What happens when death takes a loved one, while on a holiday overseas? For the survivors back home, the tragedy can be emotionally and financially catastrophic - so bad, in fact, that the matter has come under congressional study.

Some of the tales documented by the bereaved could fill a horror portfolio. Stories include: ill-prepared remains being shipped back to this country; delays of from weeks to months in shipment of bodies because of bureaucracy and red tape; exorbitant charges that put bereaved families on the brink of financial ruin.

This year about 10,000 Americans are expected to die on foreign soil, according to the American Council of Life Insurance. Of that number, the council said, most of the deaths will be among the 1.3 million Americans now living abroad, but a goodly number will also be tourists.

When a U.S. citizen dies in a foreign country, officials of that country notify the U.S. embassy or consulate there. They, in turn, forward the information to the State Department in Washington, which notifies the next of kin. The family then is faced with several decisions that must be made quickly, according to Edward C. Johnson, who with his wife Gail is a consultant on international affairs for the National Funeral Directors Association.
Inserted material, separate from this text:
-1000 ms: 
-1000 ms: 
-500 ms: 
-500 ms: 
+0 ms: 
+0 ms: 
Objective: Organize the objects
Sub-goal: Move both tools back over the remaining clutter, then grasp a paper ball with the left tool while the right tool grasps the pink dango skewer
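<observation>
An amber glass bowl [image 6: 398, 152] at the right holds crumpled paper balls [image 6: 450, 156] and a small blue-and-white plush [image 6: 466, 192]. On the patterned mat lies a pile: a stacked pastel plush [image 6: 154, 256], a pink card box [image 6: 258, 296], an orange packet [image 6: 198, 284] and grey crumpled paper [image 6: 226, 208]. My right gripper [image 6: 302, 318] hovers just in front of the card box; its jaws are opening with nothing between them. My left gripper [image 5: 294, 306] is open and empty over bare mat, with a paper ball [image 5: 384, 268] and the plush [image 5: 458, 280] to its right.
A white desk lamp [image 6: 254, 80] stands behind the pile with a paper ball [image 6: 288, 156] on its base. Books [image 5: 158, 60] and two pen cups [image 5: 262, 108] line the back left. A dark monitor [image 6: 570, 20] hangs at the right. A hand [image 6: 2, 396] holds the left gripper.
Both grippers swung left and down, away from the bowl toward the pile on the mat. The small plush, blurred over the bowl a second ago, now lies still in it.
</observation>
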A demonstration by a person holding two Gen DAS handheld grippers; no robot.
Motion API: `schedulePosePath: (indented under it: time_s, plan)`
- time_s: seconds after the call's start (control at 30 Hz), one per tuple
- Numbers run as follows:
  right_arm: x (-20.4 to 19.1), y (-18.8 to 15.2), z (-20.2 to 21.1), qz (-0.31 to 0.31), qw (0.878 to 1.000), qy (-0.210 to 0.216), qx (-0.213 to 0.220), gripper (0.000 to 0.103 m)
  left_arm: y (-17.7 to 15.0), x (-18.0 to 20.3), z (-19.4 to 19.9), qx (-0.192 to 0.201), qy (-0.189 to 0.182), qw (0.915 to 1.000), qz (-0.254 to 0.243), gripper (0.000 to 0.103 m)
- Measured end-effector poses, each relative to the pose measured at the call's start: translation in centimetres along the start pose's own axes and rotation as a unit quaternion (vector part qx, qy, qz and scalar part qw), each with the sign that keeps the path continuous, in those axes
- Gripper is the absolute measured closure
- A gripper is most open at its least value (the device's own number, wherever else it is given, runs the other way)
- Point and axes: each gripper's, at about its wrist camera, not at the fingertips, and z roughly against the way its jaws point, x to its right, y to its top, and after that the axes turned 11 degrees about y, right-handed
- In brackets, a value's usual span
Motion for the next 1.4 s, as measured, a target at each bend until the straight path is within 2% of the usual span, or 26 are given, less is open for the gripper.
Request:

The family must decide whether the body should be returned to the United States or be cremated and the remains returned, or whether the body or cremated remains should be buried in the country where the death occurred.

According to the Johnsons, who are funeral directors in Chicago, prices for shipping the body back to the United States vary from $2,100 to $4,500 depending on where the death occurred and the cost of preparing the body. The air freight alone is pretty sleep because a heavy zinc-lined casket normally is used. The preparation fees also are high, especially when it comes to embalming, since this is not practiced in most countries.

The preparation and shipping fees have to be paid immediately, and can put a horrendous financial strain on a family. U.S. life insurance companies will pay death benefits upon receipt of an official death certificate, but because of delays by local authorities abroad and overseas mailing difficulties a family might wait weeks or longer before the necessary documents arrive.

The family may encounter other heart-rending problems, depending on where their loved one died, according to Sen. John Glenn (D-Ohio). In some parts of the world, he said, communications are slow and interment laws so strict that bodies are buried by the time the family hears about the death. The exhumation and return of the body are problems, because some countries will not allow a body to be exhumed for six months or more.

The State Department is preparing a study of this problem that is scheduled for presentation to Congress at the beginning of next year. Glenn, a member of the Senate Foreign Relations Committee, called for the study after one of his young constituents died in France.

The youth, Thomas Malone of Ashland, Ohio, collapsed and died of an apparent heart attack. He was a medical student at Montpeller College in France. The Malones received a telegram a day after their son's death. It listed the options and the costs for the disposition of the body - $3,000 for the body to be returned to the United States, $1,500 for cremation and the return of the remains, $1,000 for burial in France.

"The telegram I got from our government absolutely shocked me," said the youth's mother, Colista Malone, who alleged that the American consulate in France and the State Department were callous and insensitive to the family tragedy.

The financially strapped family couldn't afford to bring their son's body home. However, family friends and others who heard of the Malones' plight raised to $3,000 and the youth's body was brought back to the United States for burial.

The family suffered great anguish and unnecessary hardship," Glenn said. "There just wasn't any way, under existing laws, that they could be helped."

Glenn notes that with travel overseas increasing, the scope of the problem will probably grow. "My (proposed) legislation requires the State Department to develop a program for the fast and humane return of the deceased American back to the United States."

However, it will be no easy matter. Among other things, to be universally acceptable, it will have to be approved by every nation an American travels to - just about every country on the globe. One proposal, to establish a passport insurance policy by hiking the passport fee, would guarantee payment for the return to the United States of the remains of any American who dies abroad. It has already been shelved for a number of reasons, including that it would be too expensive.

Until a solution is found, the Life Insurance Council suggests that travelers make arrangements with their families before departing, so that in the event of death the next of kin knows what to do and the life insurance agent can act quickly to process the necessary paperwork.

The National Funeral Directors Association has a leaflet, "Death of American Citizens Abroad," which contains advice and procedures. You can get a free copy by writing to Edward C. Johnson, National Funeral Directors Association, 2681 North Orchard St., Chicago, Ill 60614.